> [What you should do] Whenever a line in the data holds the string "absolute", pull that line out.

> [Data section]
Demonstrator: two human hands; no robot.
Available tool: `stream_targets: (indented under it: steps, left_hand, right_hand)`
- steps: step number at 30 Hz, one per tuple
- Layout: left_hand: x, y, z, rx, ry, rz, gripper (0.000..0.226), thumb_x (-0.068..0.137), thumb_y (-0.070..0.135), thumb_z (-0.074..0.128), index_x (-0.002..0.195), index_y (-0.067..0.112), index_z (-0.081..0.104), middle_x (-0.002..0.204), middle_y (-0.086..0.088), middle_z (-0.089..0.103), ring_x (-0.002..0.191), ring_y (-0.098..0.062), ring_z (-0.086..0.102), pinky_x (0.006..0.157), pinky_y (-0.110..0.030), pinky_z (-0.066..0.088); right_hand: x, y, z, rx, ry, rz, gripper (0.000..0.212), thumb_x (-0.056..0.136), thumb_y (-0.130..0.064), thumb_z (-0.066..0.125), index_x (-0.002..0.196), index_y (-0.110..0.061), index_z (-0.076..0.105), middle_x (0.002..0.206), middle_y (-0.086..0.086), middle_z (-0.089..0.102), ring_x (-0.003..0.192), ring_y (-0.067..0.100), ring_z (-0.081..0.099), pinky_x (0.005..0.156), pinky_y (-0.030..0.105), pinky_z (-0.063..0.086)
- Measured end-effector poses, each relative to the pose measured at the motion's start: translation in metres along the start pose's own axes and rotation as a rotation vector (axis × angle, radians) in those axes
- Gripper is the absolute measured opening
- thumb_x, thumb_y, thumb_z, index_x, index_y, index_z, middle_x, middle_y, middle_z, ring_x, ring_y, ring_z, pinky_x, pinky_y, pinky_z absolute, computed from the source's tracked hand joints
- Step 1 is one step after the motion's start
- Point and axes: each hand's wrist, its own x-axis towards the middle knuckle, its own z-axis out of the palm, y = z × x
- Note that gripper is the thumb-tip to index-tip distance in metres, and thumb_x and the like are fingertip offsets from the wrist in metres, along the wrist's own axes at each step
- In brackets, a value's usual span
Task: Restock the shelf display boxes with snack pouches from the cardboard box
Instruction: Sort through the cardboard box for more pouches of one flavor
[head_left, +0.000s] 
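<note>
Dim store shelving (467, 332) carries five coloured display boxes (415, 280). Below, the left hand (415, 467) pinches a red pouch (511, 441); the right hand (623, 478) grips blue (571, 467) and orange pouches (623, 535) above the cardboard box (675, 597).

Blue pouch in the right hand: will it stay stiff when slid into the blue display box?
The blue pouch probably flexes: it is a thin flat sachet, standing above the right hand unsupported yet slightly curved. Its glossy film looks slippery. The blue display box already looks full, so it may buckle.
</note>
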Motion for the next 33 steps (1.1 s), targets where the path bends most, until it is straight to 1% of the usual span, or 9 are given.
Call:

> [Completed exercise]
- Gripper is the absolute measured opening
- thumb_x, thumb_y, thumb_z, index_x, index_y, index_z, middle_x, middle_y, middle_z, ring_x, ring_y, ring_z, pinky_x, pinky_y, pinky_z absolute, computed from the source's tracked hand joints

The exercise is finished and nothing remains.